-- DIRECTIONS --
Could you repeat the entries below exactly, but only from the line with "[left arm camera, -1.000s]" through the line with "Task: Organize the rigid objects", and without any picture?

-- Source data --
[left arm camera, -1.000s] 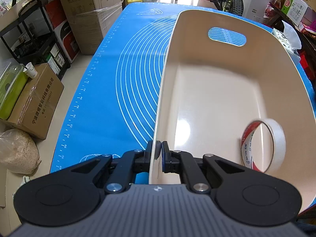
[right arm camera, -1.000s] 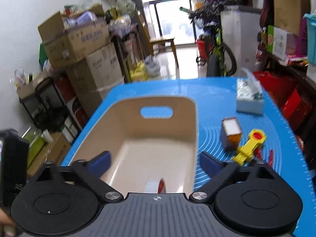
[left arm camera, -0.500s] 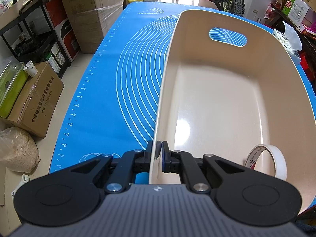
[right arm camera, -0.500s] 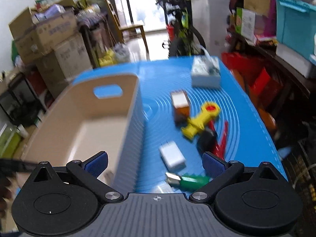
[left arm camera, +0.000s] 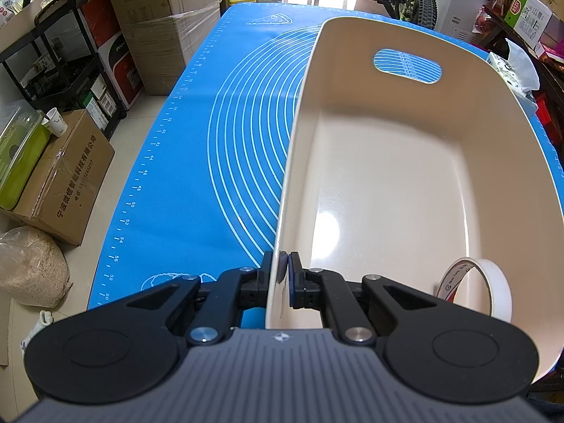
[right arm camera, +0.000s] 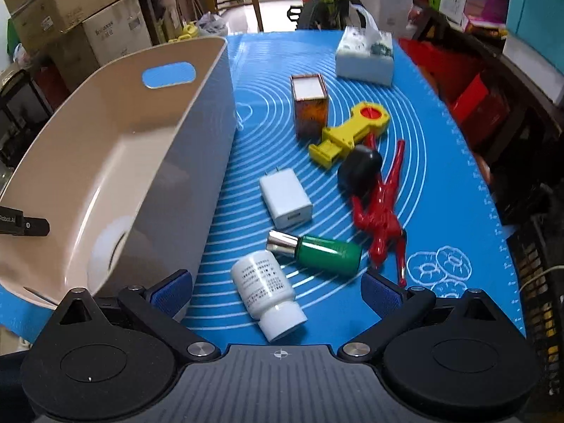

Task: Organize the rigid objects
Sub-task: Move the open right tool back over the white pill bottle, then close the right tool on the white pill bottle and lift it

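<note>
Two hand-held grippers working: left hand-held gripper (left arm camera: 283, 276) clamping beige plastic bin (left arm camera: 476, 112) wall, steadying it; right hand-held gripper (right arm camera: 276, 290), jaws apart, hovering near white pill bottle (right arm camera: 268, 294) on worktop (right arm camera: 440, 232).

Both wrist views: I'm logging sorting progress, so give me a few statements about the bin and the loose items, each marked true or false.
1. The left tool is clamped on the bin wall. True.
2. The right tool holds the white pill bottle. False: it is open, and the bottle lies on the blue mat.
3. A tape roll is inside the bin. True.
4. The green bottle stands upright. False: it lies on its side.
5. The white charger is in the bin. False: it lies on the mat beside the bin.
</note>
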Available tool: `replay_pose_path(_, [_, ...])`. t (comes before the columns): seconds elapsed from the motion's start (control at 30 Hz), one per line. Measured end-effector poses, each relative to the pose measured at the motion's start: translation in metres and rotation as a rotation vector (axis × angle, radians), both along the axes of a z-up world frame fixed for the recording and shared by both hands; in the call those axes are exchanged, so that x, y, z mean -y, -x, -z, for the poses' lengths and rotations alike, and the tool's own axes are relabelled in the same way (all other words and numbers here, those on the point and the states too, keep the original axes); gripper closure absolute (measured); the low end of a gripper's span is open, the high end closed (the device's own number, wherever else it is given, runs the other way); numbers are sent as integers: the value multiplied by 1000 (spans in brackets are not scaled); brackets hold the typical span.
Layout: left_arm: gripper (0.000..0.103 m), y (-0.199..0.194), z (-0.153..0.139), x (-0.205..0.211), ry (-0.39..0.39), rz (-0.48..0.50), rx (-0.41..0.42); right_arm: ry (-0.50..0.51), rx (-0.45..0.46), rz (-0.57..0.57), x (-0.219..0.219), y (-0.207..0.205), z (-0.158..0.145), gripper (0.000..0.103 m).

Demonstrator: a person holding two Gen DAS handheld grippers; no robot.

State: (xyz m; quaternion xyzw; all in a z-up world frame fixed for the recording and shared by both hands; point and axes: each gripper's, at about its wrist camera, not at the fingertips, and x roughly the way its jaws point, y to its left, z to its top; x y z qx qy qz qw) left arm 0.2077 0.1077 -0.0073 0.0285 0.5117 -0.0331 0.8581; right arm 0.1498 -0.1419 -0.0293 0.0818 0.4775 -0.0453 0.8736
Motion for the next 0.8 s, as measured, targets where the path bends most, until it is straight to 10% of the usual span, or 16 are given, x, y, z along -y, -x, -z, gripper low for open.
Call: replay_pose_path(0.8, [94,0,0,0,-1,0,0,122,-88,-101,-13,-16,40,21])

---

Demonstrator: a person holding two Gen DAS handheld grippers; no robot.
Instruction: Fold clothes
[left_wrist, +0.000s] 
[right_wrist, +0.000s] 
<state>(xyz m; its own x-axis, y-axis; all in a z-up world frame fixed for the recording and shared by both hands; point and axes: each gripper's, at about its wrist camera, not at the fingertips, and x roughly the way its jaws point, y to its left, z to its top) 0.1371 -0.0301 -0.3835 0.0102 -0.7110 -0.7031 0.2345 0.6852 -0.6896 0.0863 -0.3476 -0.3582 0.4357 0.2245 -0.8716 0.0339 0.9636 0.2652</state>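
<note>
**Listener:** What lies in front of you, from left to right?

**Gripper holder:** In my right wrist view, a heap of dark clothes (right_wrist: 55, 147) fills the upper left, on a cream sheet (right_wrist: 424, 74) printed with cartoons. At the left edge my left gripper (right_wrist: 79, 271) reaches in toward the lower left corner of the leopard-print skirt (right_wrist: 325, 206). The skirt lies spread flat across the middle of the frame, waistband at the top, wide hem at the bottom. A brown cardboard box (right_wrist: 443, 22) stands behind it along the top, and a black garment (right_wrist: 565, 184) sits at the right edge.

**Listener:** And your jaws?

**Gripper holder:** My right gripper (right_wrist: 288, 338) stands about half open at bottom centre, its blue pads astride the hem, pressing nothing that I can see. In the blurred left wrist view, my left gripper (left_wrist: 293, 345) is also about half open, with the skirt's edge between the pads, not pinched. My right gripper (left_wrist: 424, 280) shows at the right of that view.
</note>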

-- ANSWER TO THIS TASK --
[left arm camera, -1.000s] 
[right arm camera, -1.000s] 
[left arm camera, -0.500s] 
[right arm camera, -0.500s] 
[left arm camera, +0.000s] 
[right arm camera, +0.000s] 

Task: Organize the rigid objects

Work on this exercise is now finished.